What volume of O2 gas, measured at 297K, is needed to completely burn all the methane (CH4) in a 3.00L container at the same T and P?
Write the balanced equation.
CH4 + 2O2 ==> CO2 + 2H2O
Two ways to do this:
a) brute force.
Use PV = nRT to calculate moles CH4 in the 3.00 L container. There is no P listed but you can choose a convenient one (I think 1 atm would be easy).
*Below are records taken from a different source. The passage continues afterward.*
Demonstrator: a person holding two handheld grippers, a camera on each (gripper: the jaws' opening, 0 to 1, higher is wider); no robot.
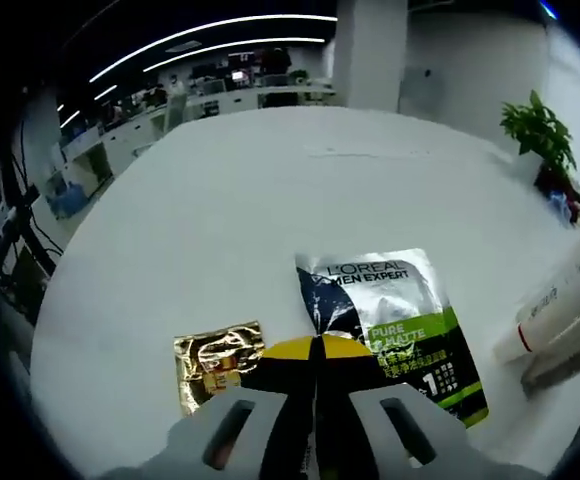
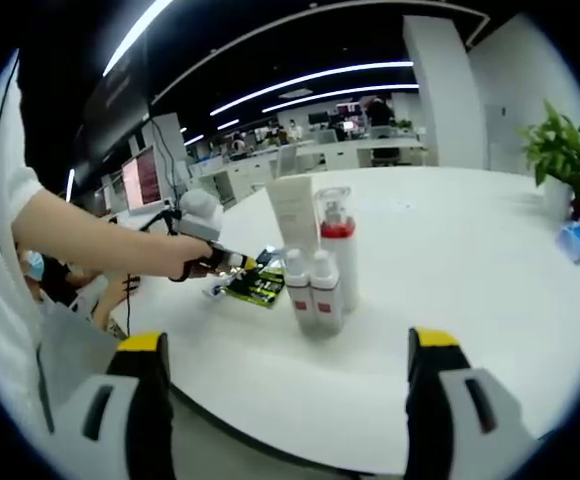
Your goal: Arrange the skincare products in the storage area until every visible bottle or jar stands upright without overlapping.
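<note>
**Skincare products: flat sachets handled beside the upright group**

The skincare products are seen in two places on the white table (image 1: pixel 220 200). In the left gripper view, the left gripper (image 1: pixel 317 352) has its yellow-tipped jaws closed together, with nothing visibly caught between them, over the near edge of the L'Oréal sachet (image 1: pixel 390 320); a gold sachet (image 1: pixel 218 362) lies flat just to its left. In the right gripper view, the right gripper (image 2: pixel 290 375) is held with jaws wide apart, near the table edge, facing the standing bottles (image 2: pixel 320 270).

The sachet should be gripped by one edge, lifted clear, and kept apart from the upright bottles. The person's hand (image 2: pixel 185 262) is extended across the table, forearm level.
</note>
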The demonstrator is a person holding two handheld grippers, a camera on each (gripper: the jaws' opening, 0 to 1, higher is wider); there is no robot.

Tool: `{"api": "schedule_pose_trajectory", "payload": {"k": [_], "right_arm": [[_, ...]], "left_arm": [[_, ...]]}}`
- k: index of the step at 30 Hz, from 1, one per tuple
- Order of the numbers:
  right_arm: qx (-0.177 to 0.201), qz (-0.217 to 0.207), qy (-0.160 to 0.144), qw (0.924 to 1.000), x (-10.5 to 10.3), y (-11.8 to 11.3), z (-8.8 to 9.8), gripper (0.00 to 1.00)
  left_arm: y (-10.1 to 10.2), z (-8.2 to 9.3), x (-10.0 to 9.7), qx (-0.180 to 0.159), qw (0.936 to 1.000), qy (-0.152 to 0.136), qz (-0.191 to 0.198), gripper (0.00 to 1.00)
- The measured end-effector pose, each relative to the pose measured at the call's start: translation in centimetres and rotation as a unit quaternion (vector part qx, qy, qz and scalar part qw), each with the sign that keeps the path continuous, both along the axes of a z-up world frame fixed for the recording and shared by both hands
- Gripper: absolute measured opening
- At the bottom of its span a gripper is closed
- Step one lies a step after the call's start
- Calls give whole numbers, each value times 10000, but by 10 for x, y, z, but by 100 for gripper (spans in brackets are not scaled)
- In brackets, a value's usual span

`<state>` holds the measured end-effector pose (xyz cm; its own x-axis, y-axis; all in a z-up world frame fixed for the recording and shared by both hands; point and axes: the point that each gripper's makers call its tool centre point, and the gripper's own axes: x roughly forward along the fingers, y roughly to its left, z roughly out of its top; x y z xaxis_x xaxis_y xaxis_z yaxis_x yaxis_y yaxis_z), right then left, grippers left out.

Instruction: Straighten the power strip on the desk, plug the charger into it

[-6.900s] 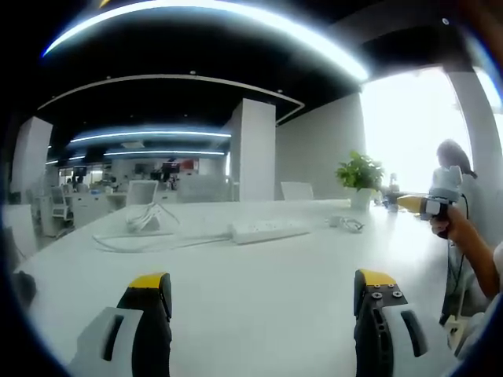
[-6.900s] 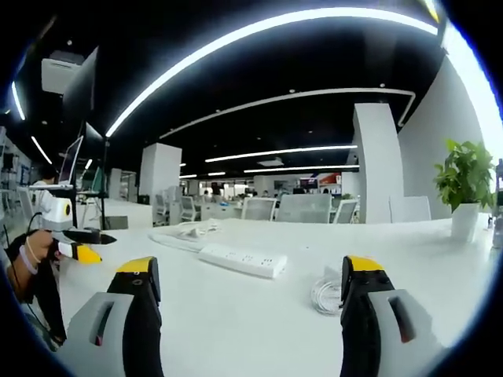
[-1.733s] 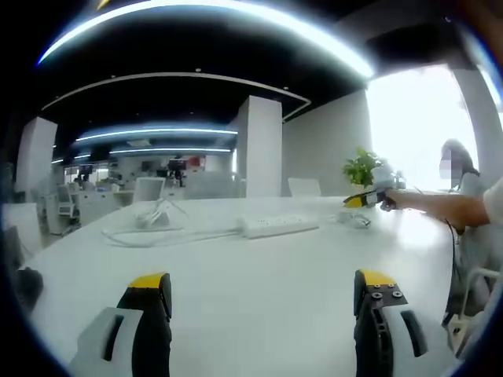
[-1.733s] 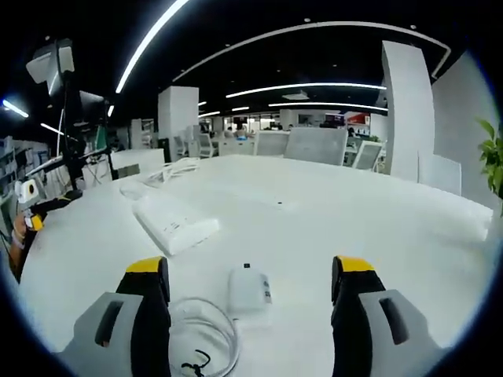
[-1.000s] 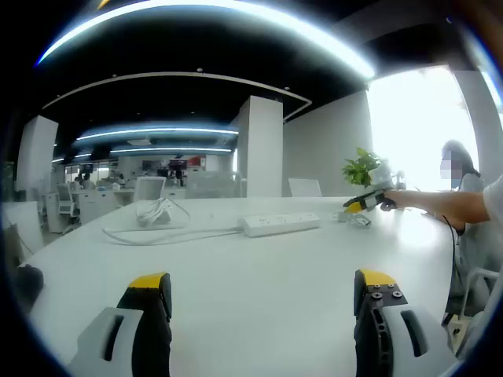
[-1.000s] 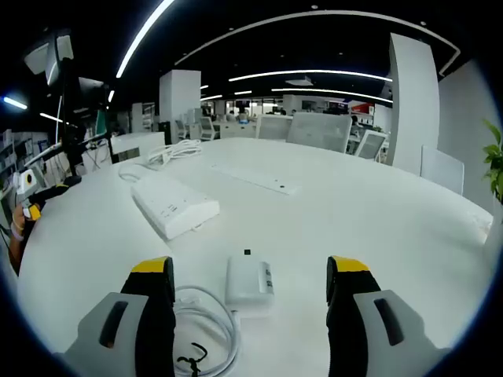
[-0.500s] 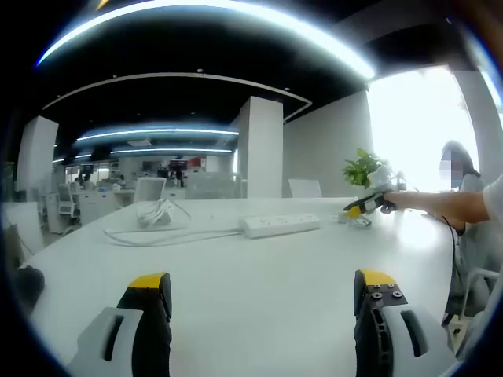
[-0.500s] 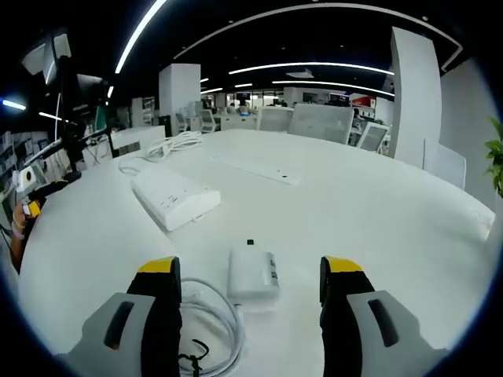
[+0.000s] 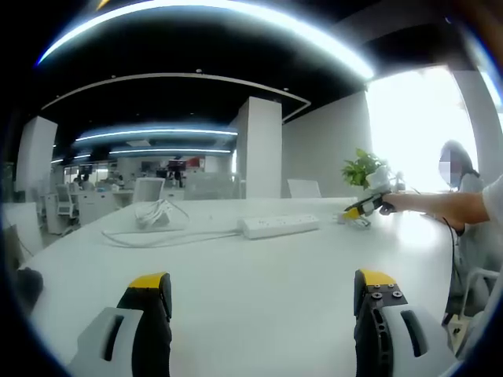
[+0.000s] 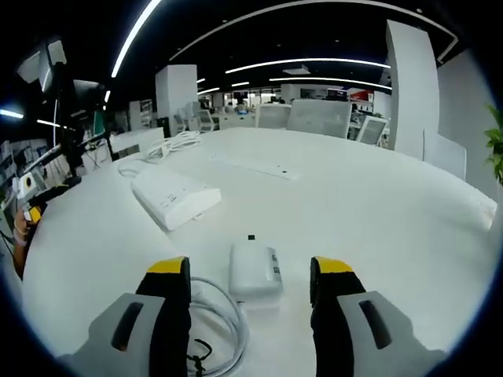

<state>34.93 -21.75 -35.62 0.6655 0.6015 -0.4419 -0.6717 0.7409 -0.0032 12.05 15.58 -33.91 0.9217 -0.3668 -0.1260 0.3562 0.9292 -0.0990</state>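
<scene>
In the right gripper view my right gripper [image 10: 250, 276] has its jaws apart, and the white charger [image 10: 255, 271] lies flat on the desk [image 10: 377, 208] dead ahead between the yellow tips, low in the centre of the frame, its long axis running away from me along the line of the jaws. Its coiled cable [image 10: 221, 318] sits just to the lower left, touching the left jaw's side. The power strip [image 10: 174, 196] lies further off in the middle left, slanting toward the upper left. In the left gripper view my left gripper [image 9: 262, 284] hangs open over bare desk, well apart from the strip at centre frame. I judge the right gripper is plainly the nearer one for taking the charger.
</scene>
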Motion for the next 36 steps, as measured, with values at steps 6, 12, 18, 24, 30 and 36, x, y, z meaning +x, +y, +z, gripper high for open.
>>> {"api": "schedule_pose_trajectory", "payload": {"k": [6, 12, 18, 24, 30, 36], "right_arm": [[44, -16, 38, 10000, 6, -4, 0, 55], [67, -17, 65, 10000, 4, -1, -1, 51], [44, 0, 79, 10000, -1, 3, -2, 48], [49, 15, 104, 9999, -1, 4, -3, 44], [31, 2, 116, 9999, 1, 4, -4, 42], [64, -72, 94, 9999, 2, 2, -3, 37]], "left_arm": [[1, 1, -2, -3, 10000, -13, 16, 99], [2, 1, -4, -1, 10000, -18, 23, 99], [3, 1, -4, 4, 10000, -14, 23, 99], [5, 0, -4, 6, 10000, -15, 31, 99], [6, 1, -3, 12, 10000, -19, 35, 99], [6, 0, -4, 7, 10000, -9, 36, 99]]}}
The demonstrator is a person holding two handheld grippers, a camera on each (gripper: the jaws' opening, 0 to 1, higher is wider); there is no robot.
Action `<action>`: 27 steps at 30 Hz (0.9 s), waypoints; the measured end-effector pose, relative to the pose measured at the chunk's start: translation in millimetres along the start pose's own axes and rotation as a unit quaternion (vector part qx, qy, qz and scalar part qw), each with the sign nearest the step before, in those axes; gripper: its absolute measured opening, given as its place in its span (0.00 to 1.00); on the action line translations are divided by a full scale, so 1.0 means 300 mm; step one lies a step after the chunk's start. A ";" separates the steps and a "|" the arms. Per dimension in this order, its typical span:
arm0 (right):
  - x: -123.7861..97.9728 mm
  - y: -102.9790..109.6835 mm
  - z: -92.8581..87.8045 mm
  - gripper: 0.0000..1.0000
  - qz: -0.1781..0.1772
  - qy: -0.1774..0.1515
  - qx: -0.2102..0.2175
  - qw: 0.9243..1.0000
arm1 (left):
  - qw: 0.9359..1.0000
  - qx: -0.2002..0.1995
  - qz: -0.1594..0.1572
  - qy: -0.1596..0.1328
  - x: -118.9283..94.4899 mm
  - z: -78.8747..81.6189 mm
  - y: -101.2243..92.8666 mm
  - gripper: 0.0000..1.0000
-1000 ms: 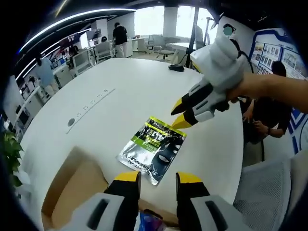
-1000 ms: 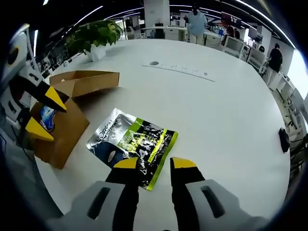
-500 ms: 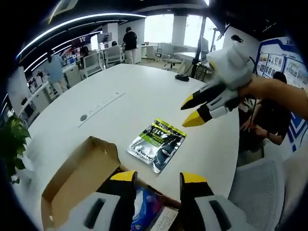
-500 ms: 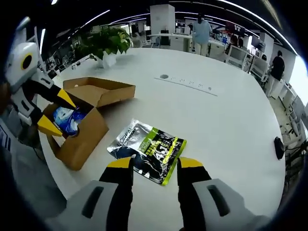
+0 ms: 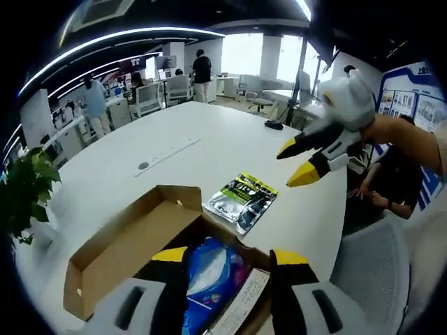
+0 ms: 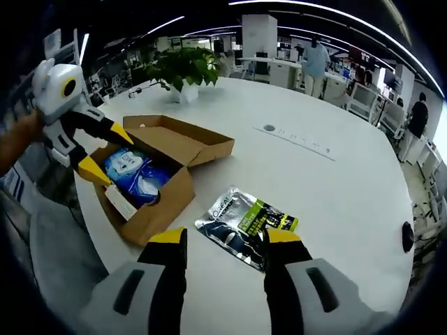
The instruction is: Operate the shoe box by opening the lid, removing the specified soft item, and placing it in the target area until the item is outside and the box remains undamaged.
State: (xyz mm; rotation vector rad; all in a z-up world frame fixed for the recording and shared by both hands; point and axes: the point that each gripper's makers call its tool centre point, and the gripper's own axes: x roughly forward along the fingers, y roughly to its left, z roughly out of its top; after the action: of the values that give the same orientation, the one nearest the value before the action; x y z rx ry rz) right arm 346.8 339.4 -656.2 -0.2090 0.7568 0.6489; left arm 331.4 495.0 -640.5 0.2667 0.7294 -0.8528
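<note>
In the left gripper view, the left gripper is rising from six o'clock with its yellow-tipped jaws standing apart and gripping nothing. Between them the brown cardboard shoe box is sitting open on the round white worktop, its lid folded back toward nine o'clock. A blue and white soft plastic pack is lying inside the box. Beyond the box, toward twelve o'clock, a flat silver, green and black foil pouch is lying on the worktop, just clear of the box. The right gripper is hovering at two o'clock above the worktop, jaws parted, gripping nothing. A green potted plant is standing at nine o'clock.

In the right gripper view, the right gripper is coming up from six o'clock, jaws apart and empty. The foil pouch is lying just beyond the jaw tips. The open shoe box is sitting at ten o'clock with the blue pack inside. The left gripper is hanging at nine o'clock over the box's near edge, jaws parted. The plant is standing at eleven o'clock.
</note>
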 end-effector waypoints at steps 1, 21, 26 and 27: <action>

Just remember to use the same P later.
Using the coefficients in the balanced equation convert moles CH4 to moles O2.
Now use PV = nRT again to calculate volume of O2.
b)simple approach. Only works IF both materials are gases, as in this case.
Since T and P are the same, we don't convert everything to moles. Volumes are proportional. So we reason that 3.00 L of CH4 will require (from the coefficients in the equation) twice that or 6.00 L O2. Problem finished. I really like this approach better but students sometimes are confused by it AND they sometimes use this shortcut when the shortcut is not allowed. Good luck.
How do I find n?
The first time or the second time?
Two ways to do this:
a) brute force.
Use PV = nRT to calculate moles CH4 in the 3.00 L container. There is no P listed but you can choose a convenient one (I think 1 atm would be easy). Just remember to use the same P later.
PV = nRT first time
P = 1 atm
V = 3.00 L
R = 0.08206
T = 297 K
Solve for n.
n= 0.12 or close to that. You need to go through it for the actual number. And don't round until all of the problem is done.
Using the coefficients in the balanced equation convert moles CH4 to moles O2.
0.12 moles CH4 x (2 moles O2/1 mole CH4) = 0.12 x 2/1 = 0.24 moles O2. Again, you need to go through to do it exactly.
Now use PV = nRT again to calculate volume of O2.
PV = nRT second time.
P = 1 atm
V = ??
n = 0.24 or whatever you get exactly.
R = you know
T = 297.
Solve for V.
You may have meant how to determine n for the simple way and the answer is "that's what makes it simple." You don't find n; therefore, there is no need to go through PV = nRT twice.
To find the volume of O2 gas needed to completely burn all the methane (CH4) in a 3.00L container at the same temperature and pressure, we need to use the balanced chemical equation for the reaction between methane and oxygen.
The balanced chemical equation for the combustion of methane is:
CH4 + 2O2 -> CO2 + 2H2O
From this equation, we can see that 1 mole of methane reacts with 2 moles of oxygen to produce 1 mole of carbon dioxide and 2 moles of water.
First, we need to calculate the number of moles of methane in the 3.00L container. To do this, we use the ideal gas law equation:
PV = nRT
Where:
P = pressure (constant)
V = volume
n = number of moles
R = ideal gas constant (8.314 J/(mol·K))
T = temperature
Assuming constant pressure and using the ideal gas law equation, we can rearrange it to solve for the number of moles:
n = PV / RT
Since the volume (V), pressure (P), and temperature (T) are given, we can substitute these values into the equation to calculate the number of moles of methane.
Next, we use the stoichiometry of the balanced chemical equation to determine the number of moles of oxygen required. For every 1 mole of methane, we need 2 moles of oxygen.
Finally, we convert the number of moles of oxygen into the volume of oxygen gas using the ideal gas law equation:
V = nRT / P
Substituting the values of the number of moles of oxygen (from the previous calculation), the ideal gas constant, the temperature, and the pressure, we can calculate the volume of oxygen gas required to completely burn all the methane in the 3.00L container.